Free legislation on LexisWeb is as enacted and does not take into account any amendments
(1) A serious crime prevention order may not include terms which restrict the freedom of a service provider who is established in an EEA state other than the United Kingdom to provide information society services in relation to an EEA state unless the conditions in subsections (2) and (3) are met.
(2) The condition in this subsection is that the court concerned considers that the terms—
(a) are necessary for the objective of protecting the public by preventing, restricting or disrupting involvement in—
(i) in the case of an order in England and Wales, serious crime in England and Wales; and
(ii) in the case of an order in Northern Ireland, serious crime in Northern Ireland;
(b) relate to an information society service which prejudices that objective or presents a serious and grave risk of prejudice to it; and
(c) are proportionate to that objective.
(3) The conditions in this subsection are that—
(a) a law enforcement officer has requested the EEA state in which the service provider is established to take measures which the law enforcement officer considers to be of equivalent effect under the law of the EEA state to the terms and the EEA state has failed to take the measures; and
(b) a law enforcement officer has notified the Commission of the European Communities and the EEA state of—
(i) the intention to seek an order containing the terms; and
(ii) the terms.
(4) It does not matter for the purposes of subsection (3) whether the request or notification is made before or after the making of the application for the order.

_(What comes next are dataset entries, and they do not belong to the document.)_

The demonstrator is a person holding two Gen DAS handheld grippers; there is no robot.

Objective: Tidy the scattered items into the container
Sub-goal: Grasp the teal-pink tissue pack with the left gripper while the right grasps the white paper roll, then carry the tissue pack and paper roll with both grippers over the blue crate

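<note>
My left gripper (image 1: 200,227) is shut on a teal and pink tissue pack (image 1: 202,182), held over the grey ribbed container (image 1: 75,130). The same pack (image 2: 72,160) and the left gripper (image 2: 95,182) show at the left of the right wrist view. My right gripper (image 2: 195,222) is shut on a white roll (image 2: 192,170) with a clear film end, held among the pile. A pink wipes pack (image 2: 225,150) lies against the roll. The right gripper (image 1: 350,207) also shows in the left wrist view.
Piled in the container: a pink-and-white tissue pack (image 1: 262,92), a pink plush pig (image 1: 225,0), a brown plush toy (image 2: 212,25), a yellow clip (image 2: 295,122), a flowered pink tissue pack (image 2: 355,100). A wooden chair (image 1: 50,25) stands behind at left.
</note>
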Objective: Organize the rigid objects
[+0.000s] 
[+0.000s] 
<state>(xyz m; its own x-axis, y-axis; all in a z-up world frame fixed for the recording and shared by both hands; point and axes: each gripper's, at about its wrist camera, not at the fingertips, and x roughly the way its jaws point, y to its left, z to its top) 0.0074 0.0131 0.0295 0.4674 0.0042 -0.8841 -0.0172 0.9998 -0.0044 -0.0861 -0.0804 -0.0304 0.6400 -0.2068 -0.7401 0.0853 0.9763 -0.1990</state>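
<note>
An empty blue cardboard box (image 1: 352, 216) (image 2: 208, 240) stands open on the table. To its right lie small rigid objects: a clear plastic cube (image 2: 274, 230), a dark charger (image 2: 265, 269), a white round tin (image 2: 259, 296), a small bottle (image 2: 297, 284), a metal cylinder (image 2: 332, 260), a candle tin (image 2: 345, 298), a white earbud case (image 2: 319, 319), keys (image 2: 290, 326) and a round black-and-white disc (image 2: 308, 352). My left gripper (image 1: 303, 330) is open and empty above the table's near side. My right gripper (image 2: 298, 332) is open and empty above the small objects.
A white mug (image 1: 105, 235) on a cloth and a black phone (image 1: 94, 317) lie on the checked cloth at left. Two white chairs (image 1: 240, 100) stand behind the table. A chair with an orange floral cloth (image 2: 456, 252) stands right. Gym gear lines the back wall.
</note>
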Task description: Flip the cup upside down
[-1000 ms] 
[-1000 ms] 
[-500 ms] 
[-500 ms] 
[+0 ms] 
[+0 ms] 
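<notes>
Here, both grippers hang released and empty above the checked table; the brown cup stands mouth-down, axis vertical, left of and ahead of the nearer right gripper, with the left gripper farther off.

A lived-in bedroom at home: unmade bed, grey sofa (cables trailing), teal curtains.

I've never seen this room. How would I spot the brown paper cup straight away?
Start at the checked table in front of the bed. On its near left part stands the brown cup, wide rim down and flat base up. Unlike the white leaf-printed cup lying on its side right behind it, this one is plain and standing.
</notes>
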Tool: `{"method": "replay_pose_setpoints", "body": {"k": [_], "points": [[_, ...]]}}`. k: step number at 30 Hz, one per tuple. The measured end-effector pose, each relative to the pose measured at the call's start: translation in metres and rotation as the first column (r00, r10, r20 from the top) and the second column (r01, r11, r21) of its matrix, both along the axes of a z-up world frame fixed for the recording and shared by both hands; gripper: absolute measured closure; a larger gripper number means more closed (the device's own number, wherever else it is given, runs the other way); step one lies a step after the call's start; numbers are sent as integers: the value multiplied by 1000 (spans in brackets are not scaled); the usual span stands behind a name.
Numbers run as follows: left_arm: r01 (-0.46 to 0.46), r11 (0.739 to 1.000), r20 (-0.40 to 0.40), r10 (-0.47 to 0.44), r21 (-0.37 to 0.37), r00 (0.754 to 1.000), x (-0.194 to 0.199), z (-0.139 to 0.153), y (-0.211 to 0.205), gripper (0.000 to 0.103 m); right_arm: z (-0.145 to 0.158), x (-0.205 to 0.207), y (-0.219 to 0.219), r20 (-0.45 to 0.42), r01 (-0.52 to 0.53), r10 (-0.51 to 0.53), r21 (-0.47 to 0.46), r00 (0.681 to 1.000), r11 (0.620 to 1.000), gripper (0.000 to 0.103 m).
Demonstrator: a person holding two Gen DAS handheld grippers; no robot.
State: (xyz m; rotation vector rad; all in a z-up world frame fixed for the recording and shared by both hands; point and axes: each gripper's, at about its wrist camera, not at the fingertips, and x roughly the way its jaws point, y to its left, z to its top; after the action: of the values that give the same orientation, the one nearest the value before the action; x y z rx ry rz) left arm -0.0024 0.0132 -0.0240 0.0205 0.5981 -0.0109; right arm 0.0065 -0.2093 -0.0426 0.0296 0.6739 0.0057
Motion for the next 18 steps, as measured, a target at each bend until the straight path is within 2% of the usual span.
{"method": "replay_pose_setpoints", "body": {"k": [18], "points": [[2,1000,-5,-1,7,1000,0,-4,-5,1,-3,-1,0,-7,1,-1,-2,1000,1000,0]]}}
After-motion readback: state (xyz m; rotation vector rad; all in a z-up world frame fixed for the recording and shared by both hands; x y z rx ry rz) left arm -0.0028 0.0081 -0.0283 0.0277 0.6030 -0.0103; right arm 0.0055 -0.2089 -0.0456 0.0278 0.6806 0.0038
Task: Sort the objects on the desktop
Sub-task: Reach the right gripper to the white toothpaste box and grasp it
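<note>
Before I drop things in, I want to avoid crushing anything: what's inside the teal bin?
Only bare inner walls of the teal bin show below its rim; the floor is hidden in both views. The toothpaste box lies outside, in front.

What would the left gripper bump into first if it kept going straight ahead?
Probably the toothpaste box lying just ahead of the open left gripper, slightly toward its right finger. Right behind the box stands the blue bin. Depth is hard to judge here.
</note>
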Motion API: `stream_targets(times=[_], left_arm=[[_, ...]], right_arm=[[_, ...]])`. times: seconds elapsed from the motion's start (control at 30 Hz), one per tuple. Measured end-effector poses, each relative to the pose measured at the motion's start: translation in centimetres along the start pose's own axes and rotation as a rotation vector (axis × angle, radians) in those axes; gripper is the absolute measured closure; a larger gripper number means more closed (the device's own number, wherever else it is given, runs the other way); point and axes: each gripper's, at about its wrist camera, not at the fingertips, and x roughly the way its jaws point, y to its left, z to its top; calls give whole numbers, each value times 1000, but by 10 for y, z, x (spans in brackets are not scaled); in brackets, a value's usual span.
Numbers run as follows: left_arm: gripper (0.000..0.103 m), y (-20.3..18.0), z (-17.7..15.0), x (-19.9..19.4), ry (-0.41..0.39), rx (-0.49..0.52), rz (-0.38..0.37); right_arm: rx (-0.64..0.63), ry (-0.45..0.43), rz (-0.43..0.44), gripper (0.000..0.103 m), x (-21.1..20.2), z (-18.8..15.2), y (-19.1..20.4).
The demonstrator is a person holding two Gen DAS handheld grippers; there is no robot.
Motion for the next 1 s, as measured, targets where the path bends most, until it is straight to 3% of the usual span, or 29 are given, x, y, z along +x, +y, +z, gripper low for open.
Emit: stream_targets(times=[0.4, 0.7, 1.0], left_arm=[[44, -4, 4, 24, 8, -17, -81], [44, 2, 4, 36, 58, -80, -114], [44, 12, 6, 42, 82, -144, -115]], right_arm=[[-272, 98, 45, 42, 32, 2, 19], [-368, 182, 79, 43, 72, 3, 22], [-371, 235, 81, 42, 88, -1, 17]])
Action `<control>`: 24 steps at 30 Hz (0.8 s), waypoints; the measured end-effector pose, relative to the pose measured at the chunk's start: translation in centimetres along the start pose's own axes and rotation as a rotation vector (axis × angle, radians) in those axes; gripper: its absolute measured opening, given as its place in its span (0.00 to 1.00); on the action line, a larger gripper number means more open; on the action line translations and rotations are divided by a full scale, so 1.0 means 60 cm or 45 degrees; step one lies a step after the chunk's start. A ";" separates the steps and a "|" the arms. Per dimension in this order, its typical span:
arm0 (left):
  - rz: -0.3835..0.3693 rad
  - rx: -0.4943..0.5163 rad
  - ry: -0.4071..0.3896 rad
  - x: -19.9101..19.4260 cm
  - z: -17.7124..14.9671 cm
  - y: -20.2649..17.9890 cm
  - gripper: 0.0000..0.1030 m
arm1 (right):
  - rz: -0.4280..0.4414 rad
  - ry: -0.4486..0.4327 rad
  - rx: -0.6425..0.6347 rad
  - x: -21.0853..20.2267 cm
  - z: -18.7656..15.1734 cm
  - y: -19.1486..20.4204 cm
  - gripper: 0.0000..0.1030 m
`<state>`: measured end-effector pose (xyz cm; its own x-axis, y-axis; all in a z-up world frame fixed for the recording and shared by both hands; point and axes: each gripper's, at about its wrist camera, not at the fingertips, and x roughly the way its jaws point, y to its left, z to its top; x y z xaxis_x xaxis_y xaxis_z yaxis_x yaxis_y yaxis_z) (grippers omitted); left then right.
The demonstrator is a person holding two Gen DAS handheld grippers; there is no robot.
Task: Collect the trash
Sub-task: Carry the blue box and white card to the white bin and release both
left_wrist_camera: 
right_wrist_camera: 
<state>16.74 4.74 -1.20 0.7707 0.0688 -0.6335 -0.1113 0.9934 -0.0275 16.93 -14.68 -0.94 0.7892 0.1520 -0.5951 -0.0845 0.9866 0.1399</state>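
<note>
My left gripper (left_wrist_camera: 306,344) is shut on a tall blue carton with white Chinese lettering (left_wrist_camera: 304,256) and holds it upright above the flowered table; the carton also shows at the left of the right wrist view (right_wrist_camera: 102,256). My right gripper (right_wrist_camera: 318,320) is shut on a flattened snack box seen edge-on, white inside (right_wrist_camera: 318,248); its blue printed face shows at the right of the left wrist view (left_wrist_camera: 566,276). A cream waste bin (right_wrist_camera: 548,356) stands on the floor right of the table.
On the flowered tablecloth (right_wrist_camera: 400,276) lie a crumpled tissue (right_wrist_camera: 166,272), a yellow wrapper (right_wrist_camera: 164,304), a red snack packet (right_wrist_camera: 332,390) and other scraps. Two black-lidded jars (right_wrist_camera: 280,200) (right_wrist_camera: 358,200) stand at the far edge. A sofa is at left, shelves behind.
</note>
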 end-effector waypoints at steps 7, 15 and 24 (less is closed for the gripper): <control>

(5) A serious crime prevention order may not include terms which impose liabilities on service providers of intermediary services so far as the imposition of those liabilities would result in a contravention of Article 12, 13 or 14 of the E-Commerce Directive (various protections for service providers of intermediary services).
(6) A serious crime prevention order may not include terms which impose a general obligation on service providers of intermediary services covered by Articles 12, 13 and 14 of the E-Commerce Directive—
(a) to monitor the information which they transmit or store when providing those services; or
(b) actively to seek facts or circumstances indicating illegal activity when providing those services.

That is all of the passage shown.